Friday, May 16, 2008

Successful Failures and Faulty Successes

Anyone who attempts to generate random numbers by deterministic means is, of course, living in a state of sin. — John von Neumann

So unless your job has nothing to do with IT, or you've been living under a rock somewhere out of Blackberry range, you've no doubt heard about the utterly terrifying Debian OpenSSL vulnerability which left all those vast 4096 bit private keys into effectively 15 bit keys. (For those of you who don't speak crypto, this means that the bad guys can guess your private key in about 32 thousand guesses - pretty trivial for any modern computer.

The problem, ironically enough, came about when Debian developers attempted to fix some compiler warnings about a function in OpenSSL that was using uninitialized memory. While normally a horrible idea, OpenSSL was using this as an additional source of entropy, to make the private keys it generated more random. Unfortunately, the actual result was to remove nearly all entropy, leaving only 15 bits behind from the PID.

I think it's pretty safe to say that this was a catastrophic failure. Now Debian has done an admirable job of releasing a fix to the tool that generates the weak certificates (though you still have to go back and replace already existing ones), the question remains - how in the world did OpenSSL exist in this blatant failure mode, completely undetected, for two years?

This problem is a beautiful illustration of part of why cryptography, and security in general, is so devilishly difficult to get right. In normal software testing, successes are successes, and they're good, and failures are failures, and they're bad. Simple enough, right?

When you're testing security, though, things are different. In security, you also have to make sure test for what I like to call successful failures, and faulty successes.

Take a firewall system, such as iptables or pfw, for example. Without one, if a client attempts to make a TCP connection, it expects to succeed. If the connection succeeds, the test succeeds; if it fails, the test fails. Once the firewall is in place and configured to block that connection, though, that connection damn well better fail! That counts as a successful failure - a case where you succeeded in selectively making something like a TCP connection fail in a case where it would be undesirable. Likewise, when a file is encrypted, unauthorized attempts to read it (or at least, extract meaningful data from it) by anyone without the appropriate key is expected to fail.

Likewise, you also have to test for the inverse case. Back to our firewall example, let's say that the admin carelessly mistyped the mask, leaving our service unprotected from ranges that we don't want to have access. Connection attempts will all of a sudden start succeeding where we don't want them to. We now have a faulty success. Even worse, we won't notice unless we happen to test from the tiny sliver of IP addresses that were erroneously granted access. Back in the crypto realm, this is what happened to OpenSSL. It failed to prevent success, where success means a request that should have been prevented was not blocked.

These additional twists on defining success and failures help to make testing security software and configurations devilishly difficult. The OpenSSL bug didn't cause any visible changes in the test results. Everything still compiled; the output was still valid; data was encrypted and decrypted properly; no regression tests failed.

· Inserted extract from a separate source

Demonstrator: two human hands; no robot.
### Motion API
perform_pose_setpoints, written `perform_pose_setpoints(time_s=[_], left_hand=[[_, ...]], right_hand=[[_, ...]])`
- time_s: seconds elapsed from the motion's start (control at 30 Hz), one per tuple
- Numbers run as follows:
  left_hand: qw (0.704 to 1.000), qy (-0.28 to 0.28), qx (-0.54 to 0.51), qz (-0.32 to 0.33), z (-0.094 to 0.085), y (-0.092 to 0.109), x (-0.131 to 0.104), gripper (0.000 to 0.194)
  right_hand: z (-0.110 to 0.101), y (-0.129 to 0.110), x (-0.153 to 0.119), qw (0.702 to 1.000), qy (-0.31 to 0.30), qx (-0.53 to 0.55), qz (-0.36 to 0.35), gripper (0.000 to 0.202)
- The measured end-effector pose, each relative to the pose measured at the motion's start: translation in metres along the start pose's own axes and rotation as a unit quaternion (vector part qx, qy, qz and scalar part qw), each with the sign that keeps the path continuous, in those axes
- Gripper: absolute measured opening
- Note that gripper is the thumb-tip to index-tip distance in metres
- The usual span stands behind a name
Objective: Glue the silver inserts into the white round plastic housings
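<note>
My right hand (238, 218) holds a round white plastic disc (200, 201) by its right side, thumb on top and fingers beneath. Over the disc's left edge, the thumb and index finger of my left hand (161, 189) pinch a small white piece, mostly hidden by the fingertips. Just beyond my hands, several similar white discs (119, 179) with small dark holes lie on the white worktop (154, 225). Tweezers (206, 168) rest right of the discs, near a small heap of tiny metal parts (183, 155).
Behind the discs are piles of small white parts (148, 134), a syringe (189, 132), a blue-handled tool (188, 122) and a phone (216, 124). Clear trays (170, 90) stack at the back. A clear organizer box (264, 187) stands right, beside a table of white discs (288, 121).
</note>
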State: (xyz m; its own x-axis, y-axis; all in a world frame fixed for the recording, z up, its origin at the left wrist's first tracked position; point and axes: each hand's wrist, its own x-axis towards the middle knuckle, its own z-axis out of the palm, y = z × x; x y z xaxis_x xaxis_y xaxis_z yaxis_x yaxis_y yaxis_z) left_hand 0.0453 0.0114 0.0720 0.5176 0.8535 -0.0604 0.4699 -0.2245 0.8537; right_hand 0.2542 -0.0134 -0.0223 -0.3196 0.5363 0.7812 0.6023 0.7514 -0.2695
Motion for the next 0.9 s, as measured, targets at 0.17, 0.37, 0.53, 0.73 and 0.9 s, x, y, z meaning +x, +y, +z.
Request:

Hopefully someone someday will figure out a more reliable way to test this kind of code than the current method of having people who've forgotten more about math than most of us ever even heard of stare at it until drops of blood appear on their foreheads. Until then, we'll just have to be ready to roll out patches, scramble passwords, and revoke certificates when the next inevitable vulnerability or system compromise happens.